▶ **WHAT IS EXPECTED**: Write out exactly the lines of the entries below, from the first through the line containing "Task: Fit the", and nothing beyond them.

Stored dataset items
------------------------------------------------------------------------
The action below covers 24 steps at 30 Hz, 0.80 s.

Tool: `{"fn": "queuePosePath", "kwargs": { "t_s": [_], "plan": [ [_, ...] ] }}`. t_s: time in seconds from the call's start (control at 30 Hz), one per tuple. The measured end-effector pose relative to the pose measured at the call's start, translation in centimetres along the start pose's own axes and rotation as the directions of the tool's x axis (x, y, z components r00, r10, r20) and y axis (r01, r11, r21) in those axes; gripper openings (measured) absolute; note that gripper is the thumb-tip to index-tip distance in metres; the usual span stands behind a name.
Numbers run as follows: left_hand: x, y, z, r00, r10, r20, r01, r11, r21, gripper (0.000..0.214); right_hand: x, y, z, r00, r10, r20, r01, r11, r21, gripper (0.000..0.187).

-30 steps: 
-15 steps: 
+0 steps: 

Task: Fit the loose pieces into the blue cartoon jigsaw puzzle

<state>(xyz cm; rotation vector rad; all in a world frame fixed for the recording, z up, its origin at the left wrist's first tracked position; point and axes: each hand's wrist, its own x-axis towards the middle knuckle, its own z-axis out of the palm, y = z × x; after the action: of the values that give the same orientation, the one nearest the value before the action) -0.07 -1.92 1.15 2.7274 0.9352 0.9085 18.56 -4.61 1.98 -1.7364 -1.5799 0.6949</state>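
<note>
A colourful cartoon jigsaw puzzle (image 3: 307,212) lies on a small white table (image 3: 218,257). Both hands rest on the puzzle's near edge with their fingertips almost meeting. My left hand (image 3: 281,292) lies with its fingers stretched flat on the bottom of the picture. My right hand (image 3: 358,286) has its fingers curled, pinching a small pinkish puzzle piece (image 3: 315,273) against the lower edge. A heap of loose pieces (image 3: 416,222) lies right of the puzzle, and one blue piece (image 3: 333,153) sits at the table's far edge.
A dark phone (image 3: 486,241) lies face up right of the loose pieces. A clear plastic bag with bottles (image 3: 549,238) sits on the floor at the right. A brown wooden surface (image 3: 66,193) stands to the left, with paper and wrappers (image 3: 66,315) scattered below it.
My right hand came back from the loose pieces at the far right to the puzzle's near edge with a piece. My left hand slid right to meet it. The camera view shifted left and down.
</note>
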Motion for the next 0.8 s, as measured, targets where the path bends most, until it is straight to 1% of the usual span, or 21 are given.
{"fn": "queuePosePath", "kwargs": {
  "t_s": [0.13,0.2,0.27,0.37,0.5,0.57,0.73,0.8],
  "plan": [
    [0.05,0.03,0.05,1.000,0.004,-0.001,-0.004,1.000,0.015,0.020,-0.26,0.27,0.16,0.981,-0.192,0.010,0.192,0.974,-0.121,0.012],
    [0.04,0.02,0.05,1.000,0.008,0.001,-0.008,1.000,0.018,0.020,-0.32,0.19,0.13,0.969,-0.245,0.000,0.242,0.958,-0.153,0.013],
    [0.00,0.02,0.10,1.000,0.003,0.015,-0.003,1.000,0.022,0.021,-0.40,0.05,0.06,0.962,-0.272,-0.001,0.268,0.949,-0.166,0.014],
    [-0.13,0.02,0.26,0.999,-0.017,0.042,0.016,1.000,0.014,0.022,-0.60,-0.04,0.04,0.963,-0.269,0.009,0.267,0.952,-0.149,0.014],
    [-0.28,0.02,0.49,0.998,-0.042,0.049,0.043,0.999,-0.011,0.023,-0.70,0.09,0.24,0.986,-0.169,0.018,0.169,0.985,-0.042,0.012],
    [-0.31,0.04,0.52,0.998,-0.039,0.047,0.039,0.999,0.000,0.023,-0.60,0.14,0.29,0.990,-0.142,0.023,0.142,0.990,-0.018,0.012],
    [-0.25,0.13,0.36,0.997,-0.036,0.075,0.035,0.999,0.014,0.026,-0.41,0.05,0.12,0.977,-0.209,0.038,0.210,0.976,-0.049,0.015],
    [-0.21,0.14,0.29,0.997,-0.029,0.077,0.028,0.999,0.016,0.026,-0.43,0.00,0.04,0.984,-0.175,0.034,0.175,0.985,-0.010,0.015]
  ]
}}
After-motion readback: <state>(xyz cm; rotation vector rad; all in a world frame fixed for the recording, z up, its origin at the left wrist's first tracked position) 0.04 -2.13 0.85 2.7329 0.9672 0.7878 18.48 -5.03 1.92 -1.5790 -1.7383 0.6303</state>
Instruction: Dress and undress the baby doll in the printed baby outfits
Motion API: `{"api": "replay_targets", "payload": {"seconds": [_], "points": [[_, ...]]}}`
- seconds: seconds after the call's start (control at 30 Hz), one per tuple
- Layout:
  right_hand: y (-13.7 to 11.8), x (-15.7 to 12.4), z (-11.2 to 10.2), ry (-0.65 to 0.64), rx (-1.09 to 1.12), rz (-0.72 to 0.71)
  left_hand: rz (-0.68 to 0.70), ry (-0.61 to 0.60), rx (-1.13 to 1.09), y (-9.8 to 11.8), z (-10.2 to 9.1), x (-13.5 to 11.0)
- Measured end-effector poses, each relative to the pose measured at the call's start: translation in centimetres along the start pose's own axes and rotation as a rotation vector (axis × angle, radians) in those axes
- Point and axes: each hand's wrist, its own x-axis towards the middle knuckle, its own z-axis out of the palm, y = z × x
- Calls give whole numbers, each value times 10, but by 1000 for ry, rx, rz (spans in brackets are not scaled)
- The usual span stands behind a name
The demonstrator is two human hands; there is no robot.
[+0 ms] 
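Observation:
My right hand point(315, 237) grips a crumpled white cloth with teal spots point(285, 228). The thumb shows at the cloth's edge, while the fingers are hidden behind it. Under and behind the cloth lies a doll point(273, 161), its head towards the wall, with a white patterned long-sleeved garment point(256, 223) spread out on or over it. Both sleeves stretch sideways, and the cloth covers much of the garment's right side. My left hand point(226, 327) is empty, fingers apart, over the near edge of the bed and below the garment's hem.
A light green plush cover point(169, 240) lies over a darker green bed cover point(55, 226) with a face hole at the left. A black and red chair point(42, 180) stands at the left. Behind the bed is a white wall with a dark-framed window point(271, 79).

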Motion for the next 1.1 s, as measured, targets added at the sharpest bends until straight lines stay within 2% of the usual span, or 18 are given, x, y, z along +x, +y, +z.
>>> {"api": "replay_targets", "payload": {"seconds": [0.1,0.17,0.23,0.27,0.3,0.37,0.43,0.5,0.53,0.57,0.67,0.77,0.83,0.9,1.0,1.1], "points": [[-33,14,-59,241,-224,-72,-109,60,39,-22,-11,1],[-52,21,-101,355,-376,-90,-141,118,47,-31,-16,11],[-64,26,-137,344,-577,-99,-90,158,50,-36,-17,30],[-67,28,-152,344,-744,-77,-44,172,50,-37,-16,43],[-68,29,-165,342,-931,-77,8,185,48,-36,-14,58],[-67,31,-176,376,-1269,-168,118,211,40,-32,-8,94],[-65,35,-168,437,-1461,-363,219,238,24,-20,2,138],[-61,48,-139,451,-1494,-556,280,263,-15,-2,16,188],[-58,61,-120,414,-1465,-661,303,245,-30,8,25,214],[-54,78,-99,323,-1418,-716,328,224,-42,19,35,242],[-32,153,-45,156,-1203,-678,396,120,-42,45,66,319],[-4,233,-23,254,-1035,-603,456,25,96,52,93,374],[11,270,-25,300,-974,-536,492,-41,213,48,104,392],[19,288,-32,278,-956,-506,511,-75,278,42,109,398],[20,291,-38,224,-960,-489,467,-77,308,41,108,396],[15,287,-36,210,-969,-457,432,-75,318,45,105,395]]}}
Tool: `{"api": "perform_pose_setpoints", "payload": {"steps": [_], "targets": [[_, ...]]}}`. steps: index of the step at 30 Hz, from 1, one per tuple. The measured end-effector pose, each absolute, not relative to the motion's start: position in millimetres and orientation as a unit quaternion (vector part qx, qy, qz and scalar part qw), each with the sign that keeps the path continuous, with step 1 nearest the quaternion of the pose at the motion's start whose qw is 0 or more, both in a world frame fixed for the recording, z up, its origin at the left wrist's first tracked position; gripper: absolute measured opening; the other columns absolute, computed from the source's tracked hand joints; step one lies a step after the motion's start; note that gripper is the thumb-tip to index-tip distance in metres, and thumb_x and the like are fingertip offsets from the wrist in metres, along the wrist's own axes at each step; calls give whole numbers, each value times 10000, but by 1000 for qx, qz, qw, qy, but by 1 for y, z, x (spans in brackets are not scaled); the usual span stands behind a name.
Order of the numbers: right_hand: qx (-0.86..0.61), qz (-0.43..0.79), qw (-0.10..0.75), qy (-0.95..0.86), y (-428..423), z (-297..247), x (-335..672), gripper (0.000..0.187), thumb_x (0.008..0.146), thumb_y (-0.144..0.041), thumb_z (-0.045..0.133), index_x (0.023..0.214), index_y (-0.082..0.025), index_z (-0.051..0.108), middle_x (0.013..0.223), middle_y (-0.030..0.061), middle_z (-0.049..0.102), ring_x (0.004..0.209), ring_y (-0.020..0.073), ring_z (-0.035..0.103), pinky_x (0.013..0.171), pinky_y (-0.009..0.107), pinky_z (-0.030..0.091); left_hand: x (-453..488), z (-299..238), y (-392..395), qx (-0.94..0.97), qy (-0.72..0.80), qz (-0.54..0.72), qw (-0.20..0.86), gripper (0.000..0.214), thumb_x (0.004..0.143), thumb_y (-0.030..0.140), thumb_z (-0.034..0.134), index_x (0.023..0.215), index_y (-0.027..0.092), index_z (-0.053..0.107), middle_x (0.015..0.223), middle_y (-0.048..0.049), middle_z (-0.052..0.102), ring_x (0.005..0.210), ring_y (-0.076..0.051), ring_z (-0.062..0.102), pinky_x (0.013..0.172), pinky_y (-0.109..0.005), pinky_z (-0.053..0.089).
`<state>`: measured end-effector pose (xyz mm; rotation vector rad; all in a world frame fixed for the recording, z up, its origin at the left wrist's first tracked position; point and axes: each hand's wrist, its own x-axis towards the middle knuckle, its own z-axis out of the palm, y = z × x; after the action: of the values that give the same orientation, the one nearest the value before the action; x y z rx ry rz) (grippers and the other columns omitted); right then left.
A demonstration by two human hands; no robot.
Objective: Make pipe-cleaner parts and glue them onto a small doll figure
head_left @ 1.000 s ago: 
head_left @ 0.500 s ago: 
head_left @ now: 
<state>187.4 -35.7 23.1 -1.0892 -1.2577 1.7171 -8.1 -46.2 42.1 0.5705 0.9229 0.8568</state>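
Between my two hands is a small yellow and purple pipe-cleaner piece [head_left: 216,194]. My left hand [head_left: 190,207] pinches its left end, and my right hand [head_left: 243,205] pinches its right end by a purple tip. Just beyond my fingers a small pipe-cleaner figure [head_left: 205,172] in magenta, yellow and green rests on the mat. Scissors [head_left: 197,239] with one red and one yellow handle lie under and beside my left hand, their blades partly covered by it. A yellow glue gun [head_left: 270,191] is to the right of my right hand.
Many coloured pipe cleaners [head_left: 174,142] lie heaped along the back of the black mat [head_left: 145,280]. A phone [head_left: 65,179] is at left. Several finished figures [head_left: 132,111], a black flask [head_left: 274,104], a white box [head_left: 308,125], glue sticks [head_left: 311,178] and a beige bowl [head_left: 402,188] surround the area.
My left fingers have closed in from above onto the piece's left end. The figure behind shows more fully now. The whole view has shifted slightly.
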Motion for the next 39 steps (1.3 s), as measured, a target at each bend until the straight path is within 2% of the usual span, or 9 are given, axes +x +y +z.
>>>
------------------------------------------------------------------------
▶ **EXERCISE ANSWER**:
The action below covers 24 steps at 30 Hz, 0.80 s.

Tool: `{"fn": "queuePosePath", "kwargs": { "t_s": [_], "plan": [ [_, ...] ] }}`. t_s: time in seconds from the call's start (control at 30 Hz), one per tuple. The measured end-effector pose relative to the pose measured at the call's start, translation in centimetres along the start pose's own axes and rotation as the directions of the tool's x axis (x, y, z components r00, r10, r20) and y axis (r01, r11, r21) in those axes; gripper openings (measured) absolute; note that gripper is the thumb-tip to index-tip distance in metres; the usual span stands behind a name.
Numbers run as follows: left_hand: x, y, z, r00, r10, r20, r01, r11, r21, gripper (0.000..0.214); right_hand: x, y, z, r00, r10, r20, r01, r11, r21, gripper (0.000..0.187).

-30 steps: 
-15 steps: 
+0 steps: 

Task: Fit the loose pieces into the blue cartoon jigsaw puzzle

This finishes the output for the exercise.